Required action.
Retype exactly the span of lines below from the one with "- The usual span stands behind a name" through the one with "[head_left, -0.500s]". Do not include pictures.

** Available data follows **

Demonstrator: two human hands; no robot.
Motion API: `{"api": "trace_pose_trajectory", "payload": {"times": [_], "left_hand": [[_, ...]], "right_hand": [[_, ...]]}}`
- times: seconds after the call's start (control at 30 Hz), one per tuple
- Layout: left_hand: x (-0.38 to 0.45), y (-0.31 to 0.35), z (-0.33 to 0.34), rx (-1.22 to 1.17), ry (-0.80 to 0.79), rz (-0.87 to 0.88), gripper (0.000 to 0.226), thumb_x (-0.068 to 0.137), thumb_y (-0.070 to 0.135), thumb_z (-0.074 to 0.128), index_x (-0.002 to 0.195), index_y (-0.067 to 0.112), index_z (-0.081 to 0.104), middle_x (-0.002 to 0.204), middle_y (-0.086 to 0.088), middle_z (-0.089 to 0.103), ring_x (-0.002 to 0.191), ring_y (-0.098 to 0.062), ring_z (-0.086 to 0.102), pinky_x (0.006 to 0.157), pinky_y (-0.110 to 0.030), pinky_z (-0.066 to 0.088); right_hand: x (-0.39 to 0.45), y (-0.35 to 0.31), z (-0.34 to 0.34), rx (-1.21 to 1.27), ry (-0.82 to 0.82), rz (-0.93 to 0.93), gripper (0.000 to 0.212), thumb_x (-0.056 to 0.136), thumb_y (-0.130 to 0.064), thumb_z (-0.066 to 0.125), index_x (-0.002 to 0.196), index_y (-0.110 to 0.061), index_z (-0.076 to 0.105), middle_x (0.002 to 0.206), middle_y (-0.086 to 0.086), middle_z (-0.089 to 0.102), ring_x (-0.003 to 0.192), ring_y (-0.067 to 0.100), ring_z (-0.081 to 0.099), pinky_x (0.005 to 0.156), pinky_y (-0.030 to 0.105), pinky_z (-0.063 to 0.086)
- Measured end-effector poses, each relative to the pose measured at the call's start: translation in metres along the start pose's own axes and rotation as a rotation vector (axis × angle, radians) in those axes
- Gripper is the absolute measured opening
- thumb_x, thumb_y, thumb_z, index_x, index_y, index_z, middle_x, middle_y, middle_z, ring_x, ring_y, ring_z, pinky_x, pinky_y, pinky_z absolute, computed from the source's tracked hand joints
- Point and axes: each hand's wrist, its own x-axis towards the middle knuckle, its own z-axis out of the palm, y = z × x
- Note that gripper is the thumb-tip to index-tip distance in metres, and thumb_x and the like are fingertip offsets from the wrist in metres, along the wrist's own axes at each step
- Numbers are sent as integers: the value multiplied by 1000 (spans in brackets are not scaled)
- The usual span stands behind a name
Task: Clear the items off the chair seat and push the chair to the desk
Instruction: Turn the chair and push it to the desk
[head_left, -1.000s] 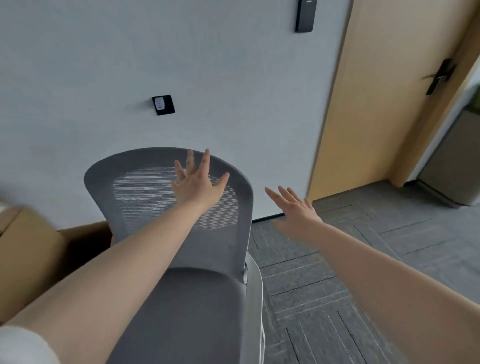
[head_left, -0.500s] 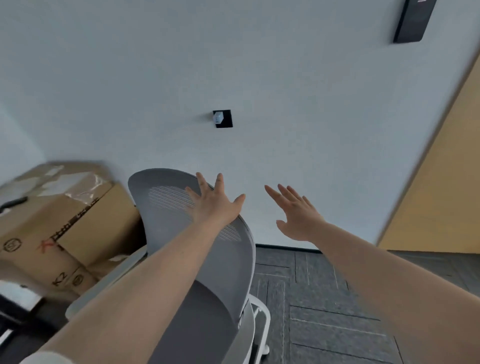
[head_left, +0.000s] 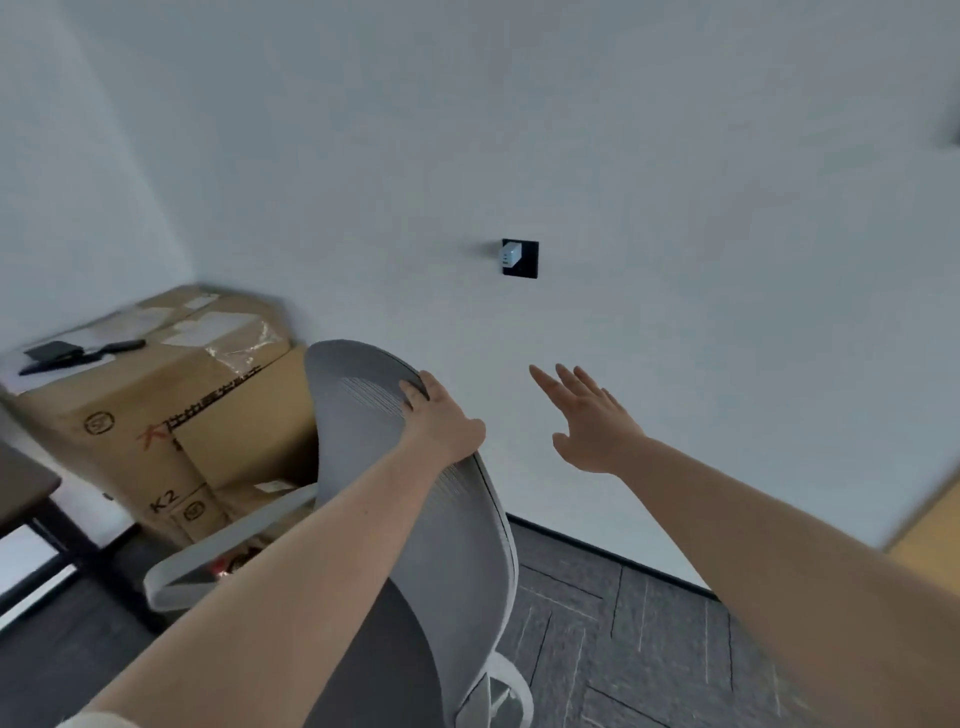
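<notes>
Head view only. Left hand (head_left: 441, 421) on the top edge of the chair (head_left: 415, 519), fingers (head_left: 413, 389) curled over the rim of the mesh backrest and clenched on it, forearm running up along the back from bottom left. Right hand (head_left: 592, 421) in the air to the right of the backrest, near it but apart, fingers spread and released, grasping nothing, palm toward the white wall (head_left: 675, 208).

Chair seen from behind and above, close against the body, backrest upright and rising from lower middle to its rounded top near the centre of the picture; long axis close to vertical, leaning a little left. One pale armrest (head_left: 223, 545) out to the left, so seat most likely facing left and away, toward the stacked cardboard boxes (head_left: 171, 415). Seat itself hidden behind the backrest: cannot tell whether anything lies on it.

Dark corner of the surface (head_left: 23, 483) at the far left edge, well apart from the chair, past the armrest. Left hand plainly the nearer one, already holding; right hand a short reach to the right edge of the backrest. Probable next move: right hand onto the rim too, then swing and roll toward the left. Boxes between chair and corner, close to the armrest — a likely snag. Grey carpet tiles (head_left: 649, 649) underfoot.
</notes>
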Motion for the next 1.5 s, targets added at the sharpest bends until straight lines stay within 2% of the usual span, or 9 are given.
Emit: {"api": "trace_pose_trajectory", "payload": {"times": [0.4, 0.53, 0.67, 0.77, 0.83, 0.93, 1.03, 1.23, 1.5], "left_hand": [[-71, 24, 22, 130, 13, -81, 83, 93, 22, 43, 147, 18, -20, 158, 0, -20, 147, -25, 12, 115, -36, 25], [-105, 22, 37, 281, 221, -114, 75, 93, 22, 42, 149, 25, -8, 160, 6, 5, 129, -25, 46, 97, -41, 47], [-135, 11, 53, 394, 371, -97, 67, 97, 25, 41, 150, 27, 0, 155, 4, 27, 121, -26, 53, 93, -39, 48], [-154, 3, 54, 536, 433, -114, 66, 97, 29, 36, 149, 32, -4, 131, 0, 50, 97, -24, 61, 77, -36, 51], [-166, -2, 55, 562, 452, -127, 65, 97, 32, 35, 148, 37, -5, 118, 2, 56, 87, -21, 62, 71, -35, 53], [-182, -7, 54, 574, 469, -117, 64, 97, 37, 38, 147, 41, -1, 125, 4, 57, 91, -19, 64, 68, -30, 52], [-197, -21, 53, 587, 529, -88, 63, 97, 42, 40, 146, 44, 1, 120, 6, 61, 80, -12, 60, 60, -24, 46], [-224, -45, 57, 624, 558, -109, 58, 94, 49, 35, 145, 46, 7, 87, 7, 58, 59, -9, 46, 44, -22, 37], [-269, -88, 45, 695, 619, -66, 57, 91, 50, 31, 143, 47, 7, 72, 4, 50, 51, -12, 45, 40, -25, 40]], "right_hand": [[90, -4, 13, 2, -152, -552, 96, 87, -7, 56, 148, -41, -10, 162, -2, -5, 148, 20, -9, 120, 43, 7], [96, -4, 9, -1, -173, -679, 99, 85, -6, 60, 149, -40, -8, 162, -3, -4, 148, 19, -7, 120, 42, 9], [102, -12, 8, -14, -151, -745, 102, 84, -9, 64, 149, -39, -9, 162, 1, -3, 148, 20, -6, 120, 43, 12], [104, -24, 6, -57, -108, -834, 101, 84, -19, 69, 149, -39, -7, 162, 5, -1, 148, 22, -4, 118, 45, 14], [104, -33, 6, -129, -76, -915, 97, 85, -23, 69, 150, -37, -3, 162, 6, 0, 148, 24, -3, 118, 45, 14], [96, -47, 14, -165, -68, -994, 79, 86, -27, 67, 148, -26, 19, 160, 8, 11, 148, 25, 3, 119, 45, 15], [80, -56, 26, -90, -11, -1031, 57, 85, -23, 68, 132, -14, 38, 149, 13, 32, 145, 29, 18, 114, 44, 29], [44, -53, 27, -120, 85, -1073, 50, 79, -19, 74, 120, -6, 48, 125, 17, 50, 132, 37, 36, 105, 44, 37], [-10, -73, 35, -208, 148, -1038, 51, 73, -23, 78, 110, -12, 45, 108, 10, 58, 111, 34, 49, 104, 51, 39]]}}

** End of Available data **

Task output.
- The usual span stands behind a name
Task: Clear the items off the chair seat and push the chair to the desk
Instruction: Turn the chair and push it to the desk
[head_left, -1.000s] 
[head_left, -0.500s] 

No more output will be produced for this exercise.